Hadlee Warns Twenty20 Could Destroy Test Cricket

Auckland: Richard Hadlee has sounded a dire warning that Test cricket will be seriously threatened unless the ICC steps in to halt the spread of Twenty20. However, Hadlee was concerned about the ICC's ability to put aside the monetary attraction of the shortest format, especially the IPL, to preserve the five-day game.

"We are in grave danger of having the decision makers betraying the game of cricket," Hadlee told NZPA. "Everything evolves and things keep changing, but this is a revolution within the game of cricket. It's new, marketable, successful and brings in huge money. The danger is overkill, that you have too much of it, and it swamps other forms of the game and compromises them.

"If one format of the game like Twenty20 consumes the game as much as it is doing now - and potentially in the future - it is destroying the game of cricket as a total concept. The IPL is franchise cricket, it's club cricket, it is not international cricket.

"We are two years into it and you can see potentially that there will be more and more of it. It will consume the game. Once it has gone too far and people have grown bored with it, it will have destroyed test cricket and probably 50-over cricket."
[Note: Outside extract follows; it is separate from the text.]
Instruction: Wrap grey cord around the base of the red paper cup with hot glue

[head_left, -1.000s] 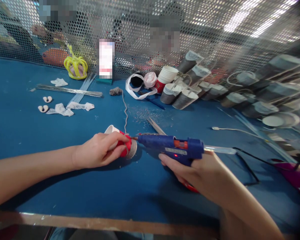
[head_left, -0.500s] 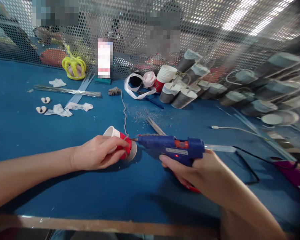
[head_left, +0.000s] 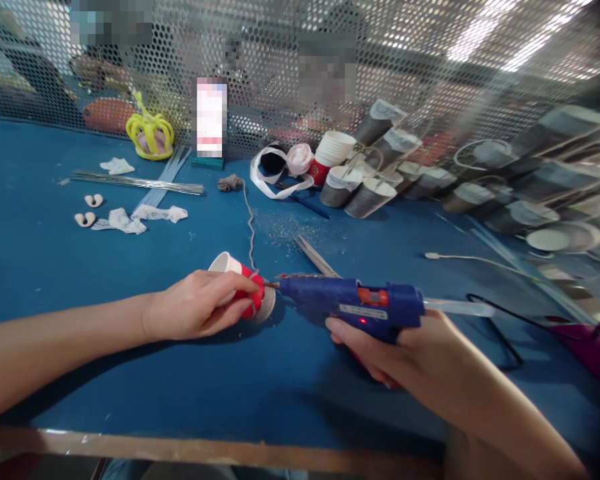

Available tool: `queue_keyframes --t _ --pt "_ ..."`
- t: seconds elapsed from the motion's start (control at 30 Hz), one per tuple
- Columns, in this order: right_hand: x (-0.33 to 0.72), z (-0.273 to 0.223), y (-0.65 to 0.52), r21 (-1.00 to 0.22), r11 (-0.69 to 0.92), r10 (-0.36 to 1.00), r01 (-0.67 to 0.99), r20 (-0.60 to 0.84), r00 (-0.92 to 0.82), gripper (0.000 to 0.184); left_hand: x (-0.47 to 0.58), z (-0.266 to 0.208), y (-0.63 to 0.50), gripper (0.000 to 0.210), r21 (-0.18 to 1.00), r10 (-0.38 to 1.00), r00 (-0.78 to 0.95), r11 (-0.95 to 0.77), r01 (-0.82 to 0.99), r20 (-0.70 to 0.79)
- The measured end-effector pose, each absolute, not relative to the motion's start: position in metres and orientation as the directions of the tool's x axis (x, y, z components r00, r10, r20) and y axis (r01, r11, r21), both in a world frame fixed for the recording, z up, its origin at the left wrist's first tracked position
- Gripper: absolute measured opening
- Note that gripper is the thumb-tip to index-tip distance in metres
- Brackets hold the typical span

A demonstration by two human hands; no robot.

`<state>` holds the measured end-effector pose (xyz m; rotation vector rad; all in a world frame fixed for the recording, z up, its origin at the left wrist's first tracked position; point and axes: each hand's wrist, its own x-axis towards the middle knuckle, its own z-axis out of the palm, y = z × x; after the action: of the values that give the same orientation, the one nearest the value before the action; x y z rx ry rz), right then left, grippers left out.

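Cup [head_left: 261, 297], interior mostly hidden, lies tilted, gripped by the left hand [head_left: 197, 305]; right hand [head_left: 397, 353] grasps glue gun [head_left: 347, 298].

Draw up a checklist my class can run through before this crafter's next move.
1. Cup steadied: ok, gripped by the left hand.
2. Glue gun in hand: ok, held in the right hand, its red light lit.
3. Glue stick loaded: ok, it sticks out of the gun's rear.
4. Left fingertips well clear of the nozzle: not ok, they look very close.
5. Fresh glue at the nozzle tip: cannot tell, too small.
6. Scissors moved aside: not ok, blades show just beyond the gun.
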<state>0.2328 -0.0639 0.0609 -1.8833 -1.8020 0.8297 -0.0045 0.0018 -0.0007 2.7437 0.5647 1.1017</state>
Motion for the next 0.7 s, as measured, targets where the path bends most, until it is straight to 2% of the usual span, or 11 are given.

The comments from Hadlee, who held the world record for most Test wickets when he retired, came as another former great, Shane Warne, called for the end of 50-over international cricket and suggested that countries play only Tests and Twenty20s. However, Hadlee was more concerned with the future of Test cricket, which he said remained the ultimate form of the game.

"A lot of players today would say they enjoy test cricket more than anything else," Hadlee said. "The point is they are also faced with the other forms of the game where for less effort the rewards are 10 times greater.

"We all know now that Asia, and more particularly India, have a more powerful say [at ICC level) because they generate that much more a higher percentage of revenue, which other countries benefit from. So, who protects the game? The decision makers on the ICC have to try and control it so that all the games can co-exist and live together."